Federal Reserve Maintains Two Projected Rate Cuts for 2025
- Main event, leadership changes, market impact, financial shifts, or expert insights.
- Federal Reserve confirms two rate cuts.
- Potential positive impact on risk assets like crypto.

In a statement issued on June 18, 2025, the Federal Reserve reaffirmed its position of maintaining two projected rate cuts for the year, citing ongoing economic uncertainties.
The Federal Reserve’s decision matters due to rate cuts’ influence on markets and risk assets like cryptocurrencies.
Jerome Powell, Chair of the Federal Reserve, highlighted continuing economic uncertainties despite a steadier outlook. Powell, who leads the Federal Open Market Committee, noted the importance of data-driven policies for 2025. As per Powell, “The median rate projection was for two quarter-point rate cuts in 2025.” — Summary of Economic Projections.
The June 18 meeting
resulted in a decision to maintain the predicted two rate cuts for this year. The medium-term guidance aligns with the unchanged policy direction taken by the Federal Reserve.

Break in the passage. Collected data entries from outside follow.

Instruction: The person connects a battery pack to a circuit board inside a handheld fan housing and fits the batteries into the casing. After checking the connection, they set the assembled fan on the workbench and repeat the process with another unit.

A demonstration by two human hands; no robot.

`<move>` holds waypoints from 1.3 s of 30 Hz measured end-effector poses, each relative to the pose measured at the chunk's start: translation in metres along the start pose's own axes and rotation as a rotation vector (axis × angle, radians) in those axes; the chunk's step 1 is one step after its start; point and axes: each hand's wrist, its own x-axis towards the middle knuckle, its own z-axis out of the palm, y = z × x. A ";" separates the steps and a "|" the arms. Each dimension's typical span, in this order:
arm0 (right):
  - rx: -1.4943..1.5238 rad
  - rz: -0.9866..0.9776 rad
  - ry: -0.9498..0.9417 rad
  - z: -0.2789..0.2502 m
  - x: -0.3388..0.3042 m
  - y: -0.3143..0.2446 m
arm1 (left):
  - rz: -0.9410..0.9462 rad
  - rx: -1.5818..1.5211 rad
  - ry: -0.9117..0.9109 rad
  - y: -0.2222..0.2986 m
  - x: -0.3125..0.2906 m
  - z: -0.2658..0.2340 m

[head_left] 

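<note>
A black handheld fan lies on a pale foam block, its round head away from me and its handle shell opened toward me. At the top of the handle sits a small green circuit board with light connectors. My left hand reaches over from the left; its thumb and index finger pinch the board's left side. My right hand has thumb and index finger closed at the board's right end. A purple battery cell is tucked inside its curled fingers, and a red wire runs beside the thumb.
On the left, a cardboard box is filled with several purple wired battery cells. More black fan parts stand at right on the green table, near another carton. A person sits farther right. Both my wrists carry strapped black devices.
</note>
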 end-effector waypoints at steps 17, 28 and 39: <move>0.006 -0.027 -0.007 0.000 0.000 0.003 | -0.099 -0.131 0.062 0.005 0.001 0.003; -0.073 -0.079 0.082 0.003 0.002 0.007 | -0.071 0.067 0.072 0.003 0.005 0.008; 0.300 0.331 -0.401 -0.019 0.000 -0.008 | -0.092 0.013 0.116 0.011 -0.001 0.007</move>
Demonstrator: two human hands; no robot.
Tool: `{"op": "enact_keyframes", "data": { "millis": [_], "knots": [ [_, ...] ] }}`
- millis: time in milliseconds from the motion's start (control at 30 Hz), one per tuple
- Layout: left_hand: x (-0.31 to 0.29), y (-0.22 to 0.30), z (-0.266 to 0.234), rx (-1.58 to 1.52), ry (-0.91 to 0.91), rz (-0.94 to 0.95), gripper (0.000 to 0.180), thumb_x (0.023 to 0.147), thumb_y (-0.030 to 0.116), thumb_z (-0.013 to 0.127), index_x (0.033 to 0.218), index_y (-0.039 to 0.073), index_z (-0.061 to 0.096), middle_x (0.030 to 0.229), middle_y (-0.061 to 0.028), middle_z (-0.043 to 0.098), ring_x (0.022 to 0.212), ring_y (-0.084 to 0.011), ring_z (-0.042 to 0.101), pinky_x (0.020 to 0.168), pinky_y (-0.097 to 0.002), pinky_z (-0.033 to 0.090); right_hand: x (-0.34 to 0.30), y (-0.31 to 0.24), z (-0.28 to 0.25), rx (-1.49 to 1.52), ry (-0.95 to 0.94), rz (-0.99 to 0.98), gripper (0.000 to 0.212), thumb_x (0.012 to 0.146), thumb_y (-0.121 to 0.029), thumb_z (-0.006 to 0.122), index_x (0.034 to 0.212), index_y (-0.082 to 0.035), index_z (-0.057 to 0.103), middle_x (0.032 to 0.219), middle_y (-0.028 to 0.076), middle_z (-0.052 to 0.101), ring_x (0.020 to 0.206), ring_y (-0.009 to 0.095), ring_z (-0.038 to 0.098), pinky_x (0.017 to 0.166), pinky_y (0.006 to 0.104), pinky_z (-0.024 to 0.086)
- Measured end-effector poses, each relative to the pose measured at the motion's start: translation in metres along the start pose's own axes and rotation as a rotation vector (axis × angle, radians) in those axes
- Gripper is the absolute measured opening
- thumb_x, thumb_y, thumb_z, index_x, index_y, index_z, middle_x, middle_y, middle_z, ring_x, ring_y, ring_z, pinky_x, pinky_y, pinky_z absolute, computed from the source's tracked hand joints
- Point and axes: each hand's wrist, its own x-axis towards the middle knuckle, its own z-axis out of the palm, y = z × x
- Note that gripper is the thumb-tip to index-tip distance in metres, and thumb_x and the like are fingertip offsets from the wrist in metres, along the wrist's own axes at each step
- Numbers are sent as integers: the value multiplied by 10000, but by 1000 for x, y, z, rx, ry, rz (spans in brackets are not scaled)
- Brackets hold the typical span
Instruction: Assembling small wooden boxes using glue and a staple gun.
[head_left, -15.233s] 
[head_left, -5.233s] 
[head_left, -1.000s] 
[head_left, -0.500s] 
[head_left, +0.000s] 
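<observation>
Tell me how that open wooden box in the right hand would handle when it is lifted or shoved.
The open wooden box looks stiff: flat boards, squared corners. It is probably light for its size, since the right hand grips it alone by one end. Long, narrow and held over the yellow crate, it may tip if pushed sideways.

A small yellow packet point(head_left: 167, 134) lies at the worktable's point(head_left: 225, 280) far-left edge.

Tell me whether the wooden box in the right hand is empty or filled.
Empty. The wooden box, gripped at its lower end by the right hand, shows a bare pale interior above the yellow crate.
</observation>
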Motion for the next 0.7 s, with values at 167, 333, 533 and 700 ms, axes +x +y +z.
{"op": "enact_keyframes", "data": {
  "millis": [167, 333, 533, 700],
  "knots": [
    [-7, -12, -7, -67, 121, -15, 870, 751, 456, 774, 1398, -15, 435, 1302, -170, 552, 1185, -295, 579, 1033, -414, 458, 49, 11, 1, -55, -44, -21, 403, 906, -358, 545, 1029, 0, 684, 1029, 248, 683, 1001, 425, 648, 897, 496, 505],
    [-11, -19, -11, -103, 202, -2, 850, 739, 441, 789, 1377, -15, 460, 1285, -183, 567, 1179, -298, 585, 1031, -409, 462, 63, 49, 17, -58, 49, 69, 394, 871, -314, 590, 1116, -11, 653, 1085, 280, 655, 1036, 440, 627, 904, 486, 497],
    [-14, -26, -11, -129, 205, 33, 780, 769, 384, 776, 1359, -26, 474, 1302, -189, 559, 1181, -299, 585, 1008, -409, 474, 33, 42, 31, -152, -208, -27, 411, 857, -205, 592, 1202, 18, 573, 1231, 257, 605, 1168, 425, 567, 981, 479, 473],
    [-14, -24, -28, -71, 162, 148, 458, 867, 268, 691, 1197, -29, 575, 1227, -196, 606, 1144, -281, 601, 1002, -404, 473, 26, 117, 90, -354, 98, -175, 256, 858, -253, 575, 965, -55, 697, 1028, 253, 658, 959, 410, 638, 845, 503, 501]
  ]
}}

Cryptocurrencies like Bitcoin and Ethereum often respond favorably to rate cuts due to increased liquidity. Risk appetite generally shifts towards assets with higher potential returns.
The Federal Reserve’s hold on rate alterations maintains past cycles seen between 2023 and 2024, positively affecting Layer 1 assets and DeFi protocols. Analysts suggest that if the market aligns with Fed actions, inflows to these assets increase.
Some experts speculate potential major changes in global markets due to the Fed’s policy, possibly influencing liquidity supply. Historically, the Fed’s decisions lead to adjustments in cryptocurrency strategies.